[Corpora-List] First NLG Shared-Task Challenge on Attribute Selection for GRE: Call for Participation
Anja Belz
a.s.belz at itri.brighton.ac.uk
Thu May 3 08:37:43 UTC 2007
CALL FOR PARTICIPATION
First NLG Challenge on Attribute Selection for Referring Expressions
Generation
The field of Natural Language Generation (NLG) has strong evaluation
traditions, in particular in user-based evaluation of applied
systems. However, while in most other NLP fields shared-task
evaluation now plays an important role, there are few results of this
kind in NLG. The Shared Task Evaluation Campaign (STEC) in Generation
of Referring Expressions (GRE) is intended to be a first step in the
direction of exploring what is required for shared-task evaluation in
NLG. Under the umbrella of this GRE STEC, we are planning to organise
a series of evaluation events, involving, over time, a wide range of
GRE task definitions, data resources and evaluation methods.

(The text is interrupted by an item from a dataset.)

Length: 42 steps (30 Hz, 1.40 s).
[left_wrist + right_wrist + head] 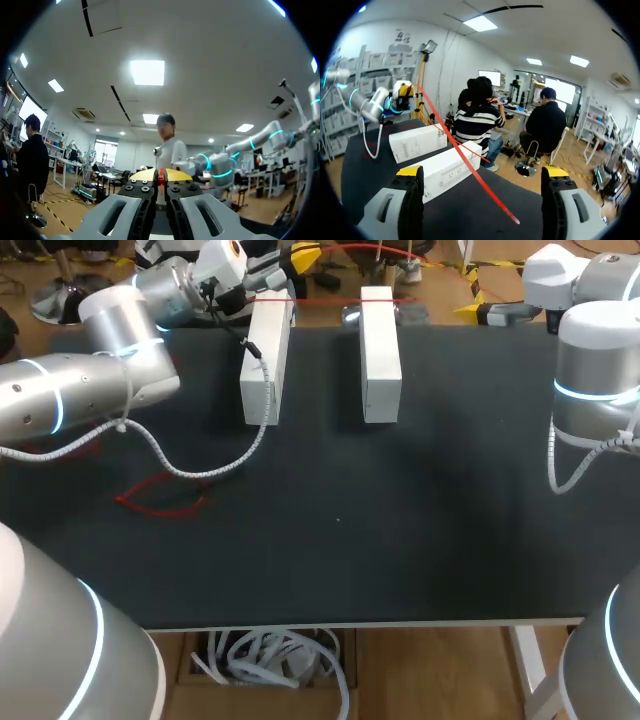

As a first step, and in order to gauge community interest, we are
setting up a pilot evaluation in the spirit of a feasibility test: the
Attribute Selection for Referring Expressions Generation Challenge.
This Challenge will be presented and discussed at this year's UCNLG+MT
Workshop in Copenhagen, on 11 September, at MT Summit XI. If
successful, we plan to organise a larger-scale event in 2008,
extending the remit to cover aspects of GRE beyond attribute selection
as well as more data resources and evaluation methods.
With this call, we would like to invite researchers from all
backgrounds to participate in the Attribute Selection for Referring
Expressions Generation Challenge. The focus will be on selecting
attributes for generation of distinguishing descriptions, and
submissions will be evaluated against a shared data set of
human-authored descriptions elicited in a visual domain (see below for
more details).
Background
----------
The GRE STEC initiative arose as a direct result of the NSF Workshop
on Shared Tasks and Comparative Evaluation in NLG held in Arlington,
US, in April 2007 (http://www.ling.ohio-state.edu/~mwhite/nlgeval07/).
The workshop provided a forum for discussion on the prospects, pros
and cons of STECs in NLG, and the related question of shared resources.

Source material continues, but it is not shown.